Wenns nun kalt ist, kann man sich nach dem gleichen einfachen Schnitt einen Surcot aus Wollstoff anfertigen. Natürlich etwas größer, denn er wird ja über das Leinengewand gezogen. Der Halsausschnitt darf hier z.B. V-förmig sein, oder die Ärmel einen Tick kürzer, damit man das Untergewand (die Kotte) dann auch sieht.
Ein sicher wichtiges Thema sind noch die Schuhe. Auf keinen Fall Springerstiefel o.ä... wer keine wendegenähten Lederschuhe hat (nur solche sind authentisch) oder sich keine basteln kann, der nehme halt einfache nicht-glänzende Lederschuhe als Kompromiss. Oder lauft bei schönem Wetter barfuss.
Der Mann kann auf dem Kopf eine Babymützen-ähnliche Bundhaube tragen, die verheiratete Frau müsste streng genommen eine Haube tragen, aber in der Pseudo-authentischen Mittelaltermarktlandschaft ist das heute auch nicht mehr sooo wichtig. Eine Gugel aus Leinen oder Wolle wäre noch optional zu empfehlen, sowie bei schlechtem Wetter ein halbkreisförmiger Umhang aus Wollstoff. Am besten Walkloden. Teuer, aber wasserdicht. (Bitte keine Kapuzenmäntel.
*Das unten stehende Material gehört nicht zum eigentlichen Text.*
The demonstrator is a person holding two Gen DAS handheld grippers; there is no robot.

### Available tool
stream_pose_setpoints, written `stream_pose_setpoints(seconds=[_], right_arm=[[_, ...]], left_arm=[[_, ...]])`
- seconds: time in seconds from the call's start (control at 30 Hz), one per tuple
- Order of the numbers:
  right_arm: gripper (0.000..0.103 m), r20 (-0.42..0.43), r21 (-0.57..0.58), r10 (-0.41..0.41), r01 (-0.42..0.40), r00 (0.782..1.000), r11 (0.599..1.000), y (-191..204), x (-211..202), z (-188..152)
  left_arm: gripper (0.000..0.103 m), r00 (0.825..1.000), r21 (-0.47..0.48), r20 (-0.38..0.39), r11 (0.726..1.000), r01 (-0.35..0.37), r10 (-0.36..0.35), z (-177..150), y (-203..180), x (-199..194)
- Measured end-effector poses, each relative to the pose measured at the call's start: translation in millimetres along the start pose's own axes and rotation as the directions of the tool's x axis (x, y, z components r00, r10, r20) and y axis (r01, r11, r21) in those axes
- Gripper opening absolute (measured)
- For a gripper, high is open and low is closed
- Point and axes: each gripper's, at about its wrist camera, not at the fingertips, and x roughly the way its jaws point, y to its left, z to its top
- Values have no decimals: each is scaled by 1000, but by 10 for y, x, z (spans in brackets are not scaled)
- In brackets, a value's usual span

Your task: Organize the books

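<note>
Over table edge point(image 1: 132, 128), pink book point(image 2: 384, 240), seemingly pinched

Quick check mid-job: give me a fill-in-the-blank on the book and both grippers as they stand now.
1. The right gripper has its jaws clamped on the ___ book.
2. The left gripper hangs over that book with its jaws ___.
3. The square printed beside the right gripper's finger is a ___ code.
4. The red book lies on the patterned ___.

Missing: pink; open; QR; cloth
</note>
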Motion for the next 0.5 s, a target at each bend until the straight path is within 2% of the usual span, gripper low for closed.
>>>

So was tragen Hobbits, aber im Mittelalter waren Mantel und Gugel zwei Teile.)
Ein Gürtel ist bei einer einfachen Darstellung nicht zwingend notwendig, aber sehr praktisch, weil man Gürteltaschen für die Wertgegenstände oder ein Taschenmesser (natürlich handgeschmiedet) daranhängen kann. Diese Dinge sind nicht ganz so leicht herzustellen, aber es geht. Geld gehört in eine Geldkatze. (Oder näht Eurem normalen Geldbeutel eine Gürteltasche.) Der Gürtel wird übrigens hinter der Schnalle noch geknotet, also nehmt keinen zu kurzen Gürtel. (Als einfacher Bauer muss der aber auch nicht bis zum Boden reichen.)
Als Handtasche eignet sich was vom Typ mittelalterliche Pilgertasche (die sind trapezförmig). So was kann man auch relativ einfach selber nähen, wie - bis vielleicht auf die Schuhe - alles, was ich hier beschrieben habe. Und das darf ich behaupten, weil ich mir diese Dinge (inklusive Schuhe) auch selbst genäht habe und eigentlich nicht nähen kann.
Der Vorteil an der Kotte ist halt, dass die Schnitte wirklich einfach waren. Es ging nicht darum, schön auszusehen, sondern ein praktisches Kleidungsstück ohne viel Stoffverschnitt zu bekommen. (Im Hochmittelalter war das insbes. in Adelskreisen natürlich ein anderes Thema - Stichwort: Trompetenärmel und Höllenfenster - aber hier war ja nach Bauernkleidung im Frühmittelalter gefragt.)
Ich hoffe, das beantwortet die Frage des Fragestellers.